There was, alas, also that huge, empty former Albertsons one block away. Forever reminding me of how particularly impossible it is to find a full-service, affordable grocery in San Francisco (though I admit that if I didn’t work full-time and was willing to visit 3 stores per day for each different type of grocery, the Mexican and Chinese groceries would be quite adequate).
There were the precious few times I took very long walks, down to the beach, through the park, over Pacific Heights and Nob Hill and down Divisadero to buy my sandalwood oil at the little soap shop in Noe Valley. The fact that, being so remote and impossible to navigate on transit, I was quite encouraged to walk, to explore, and to find new ways to get around and get to know the place at street level, on foot.
The wierd thing about feeling nostalgic - about missing the Richmond District, is that I never really lived here enough to know it well enough to miss. But come to think of it, I felt that way about SOMA after 3 years there, and still feel that way about Charlotte and Winston Salem.
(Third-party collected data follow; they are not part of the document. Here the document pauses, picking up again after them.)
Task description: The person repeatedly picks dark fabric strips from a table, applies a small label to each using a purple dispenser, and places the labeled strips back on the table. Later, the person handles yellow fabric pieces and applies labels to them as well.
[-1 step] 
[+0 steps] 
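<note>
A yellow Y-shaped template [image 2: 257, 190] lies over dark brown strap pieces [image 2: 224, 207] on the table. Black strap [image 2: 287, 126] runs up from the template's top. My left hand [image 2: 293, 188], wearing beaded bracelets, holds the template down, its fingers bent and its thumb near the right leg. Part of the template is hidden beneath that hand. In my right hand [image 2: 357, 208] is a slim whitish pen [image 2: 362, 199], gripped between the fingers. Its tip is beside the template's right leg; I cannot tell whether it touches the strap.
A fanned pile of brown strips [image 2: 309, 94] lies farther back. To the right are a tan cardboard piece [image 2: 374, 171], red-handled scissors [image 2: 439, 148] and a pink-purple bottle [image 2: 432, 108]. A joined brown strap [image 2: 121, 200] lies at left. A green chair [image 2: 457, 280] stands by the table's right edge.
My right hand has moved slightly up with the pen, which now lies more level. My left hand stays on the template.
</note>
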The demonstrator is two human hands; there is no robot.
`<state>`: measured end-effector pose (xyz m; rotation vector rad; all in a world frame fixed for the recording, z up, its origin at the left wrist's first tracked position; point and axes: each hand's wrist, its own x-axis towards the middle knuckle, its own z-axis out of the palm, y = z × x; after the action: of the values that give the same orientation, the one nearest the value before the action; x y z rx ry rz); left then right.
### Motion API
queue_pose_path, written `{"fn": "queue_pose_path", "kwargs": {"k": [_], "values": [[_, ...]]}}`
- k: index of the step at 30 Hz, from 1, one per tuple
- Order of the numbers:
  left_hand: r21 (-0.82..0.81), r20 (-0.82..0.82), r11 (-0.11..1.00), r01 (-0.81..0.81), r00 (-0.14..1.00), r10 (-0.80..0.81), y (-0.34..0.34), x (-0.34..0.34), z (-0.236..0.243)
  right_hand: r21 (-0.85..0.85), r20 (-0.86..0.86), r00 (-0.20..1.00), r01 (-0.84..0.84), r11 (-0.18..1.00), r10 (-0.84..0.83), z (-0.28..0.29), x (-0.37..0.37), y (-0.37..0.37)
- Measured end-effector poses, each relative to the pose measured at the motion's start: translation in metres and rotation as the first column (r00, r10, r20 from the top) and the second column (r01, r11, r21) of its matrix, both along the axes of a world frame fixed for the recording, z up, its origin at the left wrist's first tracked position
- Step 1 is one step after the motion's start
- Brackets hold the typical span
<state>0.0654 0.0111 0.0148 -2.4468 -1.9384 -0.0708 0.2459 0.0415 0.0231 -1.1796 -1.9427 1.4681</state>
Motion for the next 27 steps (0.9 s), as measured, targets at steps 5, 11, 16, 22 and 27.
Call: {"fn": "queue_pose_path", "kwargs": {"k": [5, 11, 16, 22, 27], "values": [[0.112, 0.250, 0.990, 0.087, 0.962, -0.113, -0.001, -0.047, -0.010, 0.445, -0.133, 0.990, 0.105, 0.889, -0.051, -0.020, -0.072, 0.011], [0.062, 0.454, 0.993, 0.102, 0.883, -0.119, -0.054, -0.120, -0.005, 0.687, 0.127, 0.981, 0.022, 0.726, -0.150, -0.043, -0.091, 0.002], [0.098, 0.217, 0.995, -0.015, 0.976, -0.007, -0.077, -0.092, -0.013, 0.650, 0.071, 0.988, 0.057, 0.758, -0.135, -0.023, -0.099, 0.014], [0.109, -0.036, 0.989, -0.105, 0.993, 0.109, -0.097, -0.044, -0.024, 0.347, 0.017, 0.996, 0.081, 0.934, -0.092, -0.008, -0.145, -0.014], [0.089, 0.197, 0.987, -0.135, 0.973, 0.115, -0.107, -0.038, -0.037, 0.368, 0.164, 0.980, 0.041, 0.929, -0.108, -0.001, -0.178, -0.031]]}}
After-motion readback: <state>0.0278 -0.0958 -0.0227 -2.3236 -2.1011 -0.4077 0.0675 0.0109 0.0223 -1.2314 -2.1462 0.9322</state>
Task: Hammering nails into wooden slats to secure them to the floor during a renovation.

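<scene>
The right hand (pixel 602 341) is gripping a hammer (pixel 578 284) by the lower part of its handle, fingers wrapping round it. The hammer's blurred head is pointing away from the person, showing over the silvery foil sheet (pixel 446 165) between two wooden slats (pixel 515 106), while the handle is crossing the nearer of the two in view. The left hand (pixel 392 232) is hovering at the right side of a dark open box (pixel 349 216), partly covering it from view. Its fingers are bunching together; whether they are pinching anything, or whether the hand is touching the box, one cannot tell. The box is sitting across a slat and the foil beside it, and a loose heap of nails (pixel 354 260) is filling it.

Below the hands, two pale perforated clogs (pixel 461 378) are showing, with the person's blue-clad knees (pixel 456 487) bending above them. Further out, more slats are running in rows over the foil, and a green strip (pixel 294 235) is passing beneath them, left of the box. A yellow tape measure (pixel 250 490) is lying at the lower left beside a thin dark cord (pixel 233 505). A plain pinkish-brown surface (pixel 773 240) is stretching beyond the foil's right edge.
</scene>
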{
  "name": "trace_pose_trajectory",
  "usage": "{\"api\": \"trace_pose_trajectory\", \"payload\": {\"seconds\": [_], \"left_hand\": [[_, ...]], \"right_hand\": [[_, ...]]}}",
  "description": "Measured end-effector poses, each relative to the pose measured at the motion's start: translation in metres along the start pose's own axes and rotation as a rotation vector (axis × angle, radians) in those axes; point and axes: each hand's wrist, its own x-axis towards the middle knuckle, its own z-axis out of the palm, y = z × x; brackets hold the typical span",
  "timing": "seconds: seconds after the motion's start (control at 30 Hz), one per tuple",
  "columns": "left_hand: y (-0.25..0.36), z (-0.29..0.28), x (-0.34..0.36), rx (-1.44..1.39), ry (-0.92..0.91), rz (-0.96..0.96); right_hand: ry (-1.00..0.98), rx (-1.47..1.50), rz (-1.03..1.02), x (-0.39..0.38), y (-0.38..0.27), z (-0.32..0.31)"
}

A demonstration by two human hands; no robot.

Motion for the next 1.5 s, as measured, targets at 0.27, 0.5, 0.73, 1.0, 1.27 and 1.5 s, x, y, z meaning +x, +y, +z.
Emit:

I do yearn for the sense of permanence and place that I haven’t really felt since Fresno. I missed it when I lived full-time in San Francisco mainly because I knew it was a transitional situation: I knew I would not be settling there so I never let myself get comfortable. Despite my resolve to make what I can of my life where it is now - to enjoy my career and be happy with the lifestyle I live in pursuit of it, I still know it cannot last forever - even for much longer.
San Francisco will always be, for me, a fantasy world. A place I never really know, never really feel at home in, never a place I can get too comfortable in, because I know it’s an impossible place for me. I’m not quite sure what I will get from my new neighborhood, or whether I’ll find the same attachment to it that I felt to the Richmond. But then, I can’t really predict how I’ll react to anywhere I am these days. At best, I like to think I’m grown up enough to make the most of it, as the friendly neighborhood advocate of the built environment.